The total amount of data in the world is increasing extremely fast. It is forecasted that the total amount of data created, captured, copied, and consumed will grow to over 180 zettabytes by 2025. Also in organizations, data is becoming more important than ever. Decision-makers in organizations use data to gain insights into their operations and customers and to find out about developments in the industry.
To avoid overwhelming the brain when consuming data, visualization plays an important role. Visualizing data makes it not only easier to process it, but also to analyze and communicate the data, which will help in making important decisions. But what is the most effective way to visualize data, you would ask.
We created a guideline for effective data visualization for you, which consists of five essential steps. In the next paragraphs, we will elaborate on them in detail.
The five steps of effective data visualization
Step 1: Analyzing
A data visualization starts with the main ingredient: data. According to Elevate, there are four genres of data stories, each with its own type of data. The first genre is a question you want to answer with the data. This means that you can approach your data project in a scientific way by setting up a hypothesis and finding a conclusion with the results. For setting up a hypothesis it is helpful to use a falsifiable universal statement, such as “all cats like to cuddle”.
Another type of genre is to show how an event happened, which is most of the time a chronological story. An example could be: “Are there more protests happening nowadays than before?”. Besides these two types of data story genres, there are two more: showing how some process works or just exploring a really cool dataset to find out what you can learn from it. Do you recognize your data stories in one of the four genres from Elevate?
For all these types of data story genres, it is really important to take confounding variables into account. For the example of the protests, you can ask yourself if it really is the case that more protests are happening or that there is an information access bias at work here. A change in data due to changes in information access is a typical data pitfall you want to avoid in your data story. So be really careful with your data and always think about the perspective of the data you are working with.
Another important thing to keep in mind is that most data is collected from a sample of the population, so always remember that the data does not reflect the whole world. Therefore, it is best to mention in your data visualization what sample was taken.
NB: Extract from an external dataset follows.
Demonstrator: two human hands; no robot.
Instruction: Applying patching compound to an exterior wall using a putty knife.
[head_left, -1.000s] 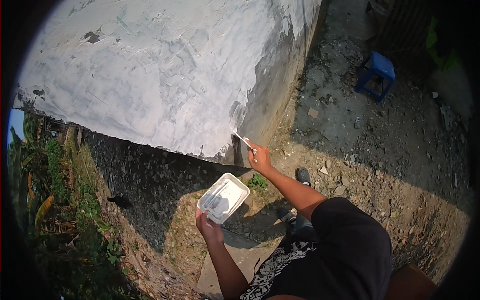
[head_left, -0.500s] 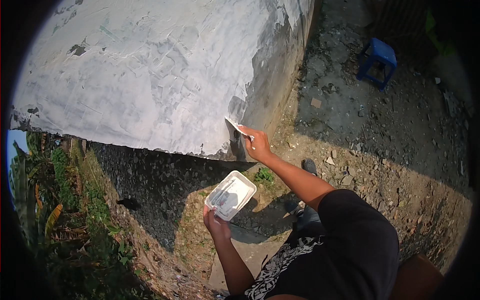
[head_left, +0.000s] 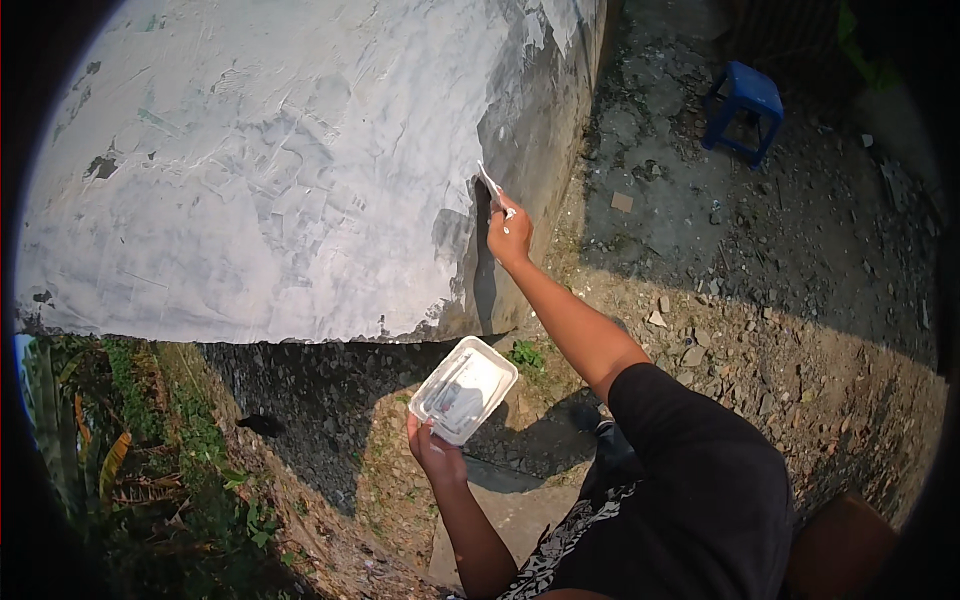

Moreover, for all types of data stories it is really important to check the sources you are using and find out if they are reliable. You can do this by checking the reputation of the source, the reviews and endorsements, credentials and affiliations, the sources the author used, and if the data is up to date.
If you reviewed your dataset and passed this first step, you are ready to start thinking about the building process of your data story.
Step 2: Building
Now it is time to build, you would think. However, before you start building your data visualization there are some really important points to review. The first one is the goal of your data visualization. Are you creating a data visualization to explore or explain a specific topic? Does your data visualization need to be detailed and scientific or is it more important that a broader audience understands it? These are some questions you should ask yourself before you start building your data visualization. Select the right type of data visualization(s) that will help you tell the data story, following the answers to these questions. For example, an infographic is perfect to explain a topic to a broad audience and make it fun and engaging to look at. However, it is less effective to use if you want your viewer to explore the topic in detail.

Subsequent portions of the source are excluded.